Noi italiani dobbiamo essere coscienti che se con lo scoppio della crisi ucraina il fianco sud della NATO ( già da alcuni anni una “cenerentola”) è stato di fatto messo nel dimenticatoio, con l’accesso di Finlandia e Svezia il baricentro degli interessi dell’Alleanza sarà ancora più lontano dal Mediterraneo. Inoltre, i due nuovi membri andrebbero a rafforzare ulteriormente il fronte dei paesi NATO più marcatamente anti–russi (che riunisce Nord America, paesi nordici e paesi ex patto di Varsavia). Nazioni che da tempo invocano un ritorno ad una concezione dell’Alleanza più orientata al “warfighting” (capacità di combattimento) che alla “gestione e prevenzione delle crisi”. Sarà, pertanto, necessario saper sviluppare un’azione politica in ambito NATO coordinata tra i paesi mediterranei e la Francia per far sì che l’Alleanza non continui a disinteressarsi del “fianco sud”. Ciò anche in un contesto in cui le inevitabili crisi economiche e alimentari che affliggeranno Medio Oriente e Nord Africa in conseguenza della crisi ucraina si rifletteranno pesantemente sulla stabilità del Mediterraneo Allargato. E nel Mediterraneo noi italiani siamo quelli “in prima linea”.

Note e citazioni

[1] Articolo 5 del Trattato di Washington: Le parti convengono che un attacco armato contro una o più di esse in Europa o nell’America settentrionale sarà considerato come un attacco diretto contro tutte le parti, e di conseguenza convengono che se un tale attacco si producesse, ciascuna di esse, nell’esercizio del diritto di legittima difesa, individuale o collettiva, riconosciuto dall’ari. 51 dello Statuto delle Nazioni Unite, assisterà la parte o le parti così attaccate intraprendendo immediatamente, individualmente e di concerto con le altre parti, l’azione che giudicherà necessaria, ivi compreso l’uso della forza armata, per ristabilire e mantenere la sicurezza nella regione dell’Atlantico settentrionale. Ogni attacco armato di questo genere e tutte le misure prese in conseguenza di esso saranno immediatamente portate a conoscenza del Consiglio di Sicurezza. Queste misure termineranno allorché il Consiglio di Sicurezza avrà preso le misure necessarie per ristabilire e mantenere la pace e la sicurezza internazionali.
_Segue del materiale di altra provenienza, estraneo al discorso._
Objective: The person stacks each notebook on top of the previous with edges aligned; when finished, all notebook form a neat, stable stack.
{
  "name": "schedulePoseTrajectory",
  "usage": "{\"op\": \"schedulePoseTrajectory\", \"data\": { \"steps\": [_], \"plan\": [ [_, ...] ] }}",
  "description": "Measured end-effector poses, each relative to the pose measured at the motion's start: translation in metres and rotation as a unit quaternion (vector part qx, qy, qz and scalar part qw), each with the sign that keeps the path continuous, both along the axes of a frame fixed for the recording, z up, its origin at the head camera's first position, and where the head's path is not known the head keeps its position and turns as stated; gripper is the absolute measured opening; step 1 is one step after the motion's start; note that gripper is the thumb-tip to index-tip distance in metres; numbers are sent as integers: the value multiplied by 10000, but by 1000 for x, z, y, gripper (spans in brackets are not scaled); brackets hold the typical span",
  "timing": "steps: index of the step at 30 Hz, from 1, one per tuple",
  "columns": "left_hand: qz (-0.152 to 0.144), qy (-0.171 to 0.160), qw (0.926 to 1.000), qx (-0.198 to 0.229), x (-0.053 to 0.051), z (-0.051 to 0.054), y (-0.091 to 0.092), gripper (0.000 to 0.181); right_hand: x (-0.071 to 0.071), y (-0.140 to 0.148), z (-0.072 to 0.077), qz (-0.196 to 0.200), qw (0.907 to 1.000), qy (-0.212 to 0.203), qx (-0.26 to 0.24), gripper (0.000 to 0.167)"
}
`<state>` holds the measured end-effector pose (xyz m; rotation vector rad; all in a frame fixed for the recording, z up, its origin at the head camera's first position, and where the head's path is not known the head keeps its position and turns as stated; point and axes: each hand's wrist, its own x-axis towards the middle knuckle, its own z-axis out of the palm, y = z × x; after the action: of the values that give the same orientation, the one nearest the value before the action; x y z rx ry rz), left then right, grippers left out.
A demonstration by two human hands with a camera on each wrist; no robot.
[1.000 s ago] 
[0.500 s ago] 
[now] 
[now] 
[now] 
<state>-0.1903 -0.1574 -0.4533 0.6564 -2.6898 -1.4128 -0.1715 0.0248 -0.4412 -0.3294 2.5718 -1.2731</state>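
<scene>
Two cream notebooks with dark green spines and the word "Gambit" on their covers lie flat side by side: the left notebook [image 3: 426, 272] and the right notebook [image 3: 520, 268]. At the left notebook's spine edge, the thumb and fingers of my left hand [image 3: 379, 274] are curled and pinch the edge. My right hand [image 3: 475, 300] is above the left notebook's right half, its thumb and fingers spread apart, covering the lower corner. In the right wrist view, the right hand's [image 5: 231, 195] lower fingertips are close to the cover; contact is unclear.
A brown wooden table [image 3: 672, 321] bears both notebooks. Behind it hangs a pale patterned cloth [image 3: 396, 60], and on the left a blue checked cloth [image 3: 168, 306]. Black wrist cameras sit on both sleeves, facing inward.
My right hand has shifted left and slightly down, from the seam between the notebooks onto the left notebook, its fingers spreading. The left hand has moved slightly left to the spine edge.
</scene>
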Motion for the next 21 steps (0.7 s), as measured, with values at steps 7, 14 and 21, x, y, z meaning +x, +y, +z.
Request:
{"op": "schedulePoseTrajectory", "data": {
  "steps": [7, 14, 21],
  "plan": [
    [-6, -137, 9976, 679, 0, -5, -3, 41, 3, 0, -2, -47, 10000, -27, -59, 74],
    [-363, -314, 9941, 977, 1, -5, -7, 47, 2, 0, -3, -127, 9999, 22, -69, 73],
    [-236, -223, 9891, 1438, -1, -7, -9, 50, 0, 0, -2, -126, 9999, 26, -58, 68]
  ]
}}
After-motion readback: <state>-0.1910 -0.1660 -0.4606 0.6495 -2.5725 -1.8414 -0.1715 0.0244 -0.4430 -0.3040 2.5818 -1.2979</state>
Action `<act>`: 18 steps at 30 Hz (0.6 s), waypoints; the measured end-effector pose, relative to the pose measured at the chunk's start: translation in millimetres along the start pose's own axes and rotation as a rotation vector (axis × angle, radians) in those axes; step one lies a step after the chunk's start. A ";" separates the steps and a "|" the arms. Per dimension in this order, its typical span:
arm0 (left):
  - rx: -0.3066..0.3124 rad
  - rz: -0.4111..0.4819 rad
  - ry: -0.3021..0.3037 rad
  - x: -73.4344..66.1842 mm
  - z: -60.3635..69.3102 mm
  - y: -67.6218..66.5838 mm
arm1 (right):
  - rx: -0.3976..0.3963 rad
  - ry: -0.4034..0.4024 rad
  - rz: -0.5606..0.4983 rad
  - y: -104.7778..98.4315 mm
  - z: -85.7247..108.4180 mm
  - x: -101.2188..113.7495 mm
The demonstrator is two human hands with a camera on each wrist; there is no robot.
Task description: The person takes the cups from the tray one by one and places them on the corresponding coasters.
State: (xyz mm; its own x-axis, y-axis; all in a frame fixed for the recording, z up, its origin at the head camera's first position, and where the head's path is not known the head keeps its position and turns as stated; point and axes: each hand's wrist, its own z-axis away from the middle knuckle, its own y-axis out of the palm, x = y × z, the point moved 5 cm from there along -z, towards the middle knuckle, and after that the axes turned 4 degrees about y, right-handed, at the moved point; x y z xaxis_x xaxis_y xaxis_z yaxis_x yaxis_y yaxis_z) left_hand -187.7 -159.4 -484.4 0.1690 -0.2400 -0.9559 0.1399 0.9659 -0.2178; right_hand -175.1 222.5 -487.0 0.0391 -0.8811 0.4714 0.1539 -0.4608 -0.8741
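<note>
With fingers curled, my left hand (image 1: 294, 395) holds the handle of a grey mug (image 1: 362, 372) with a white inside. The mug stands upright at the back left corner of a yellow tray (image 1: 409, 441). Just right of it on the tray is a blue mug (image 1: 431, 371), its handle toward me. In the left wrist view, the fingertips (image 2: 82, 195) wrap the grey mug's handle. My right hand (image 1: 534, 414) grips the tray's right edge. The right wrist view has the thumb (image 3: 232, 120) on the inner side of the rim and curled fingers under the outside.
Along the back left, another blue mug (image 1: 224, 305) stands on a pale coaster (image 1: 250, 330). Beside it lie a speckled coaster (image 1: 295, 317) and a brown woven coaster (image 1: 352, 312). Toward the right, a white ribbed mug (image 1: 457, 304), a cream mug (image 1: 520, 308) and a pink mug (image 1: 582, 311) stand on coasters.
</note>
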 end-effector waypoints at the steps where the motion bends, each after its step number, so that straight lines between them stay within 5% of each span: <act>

[1] Articolo 51 della Carta delle Nazioni Unite: : Nessuna disposizione del presente Statuto pregiudica il diritto naturale di autotutela individuale o collettiva, nel caso che abbia luogo un attacco armato contro un Membro delle Nazioni Unite, fintantoché il Consiglio di Sicurezza non abbia preso le misure necessarie per mantenere la pace e la sicurezza internazionale. Le misure prese da Membri nell’esercizio di questo diritto di autotutela sono immediatamente portate a conoscenza del Consiglio di Sicurezza e non pregiudicano in alcun modo il potere e il compito spettanti, secondo il presente Statuto, al Consiglio di Sicurezza, di intraprendere in qualsiasi momento quell’azione che esso ritenga necessaria per mantenere o ristabilire la pace e la sicurezza internazionale.

[3] Articolo 42 para 7 del Trattato Istitutivo dell’Unione Europea: Qualora uno Stato membro subisca un’aggressione armata nel suo territorio, gli altri Stati membri sono tenuti a prestargli aiuto e assistenza con tutti i mezzi in loro possesso, in conformità dell’articolo 51 della Carta delle Nazioni Unite. Ciò non pregiudica il carattere specifico della politica di sicurezza e di difesa di taluni Stati membri. Gli impegni e la cooperazione in questo settore rimangono conformi agli impegni assunti nell’ambito dell’Organizzazione del trattato del Nord-Atlantico che resta, per gli Stati che ne sono membri, il fondamento della loro difesa collettiva e l’istanza di attuazione della stessa

[4] Articolo 10 del Trattato di Washington: Le parti possono, con accordo unanime, invitare ad aderire a questo Trattato ogni altro Stato europeo in grado di favorire lo sviluppo dei principi del presente Trattato e di contribuire alla sicurezza della regione dell’Atlantico settentrionale. Ogni Stato così invitato può divenire parte del Trattato depositando il proprio strumento di adesione presso il governo degli Stati Uniti d’America. Il governo degli Stati Uniti d’America informerà ciascuna delle parti del deposito di ogni strumento di adesione.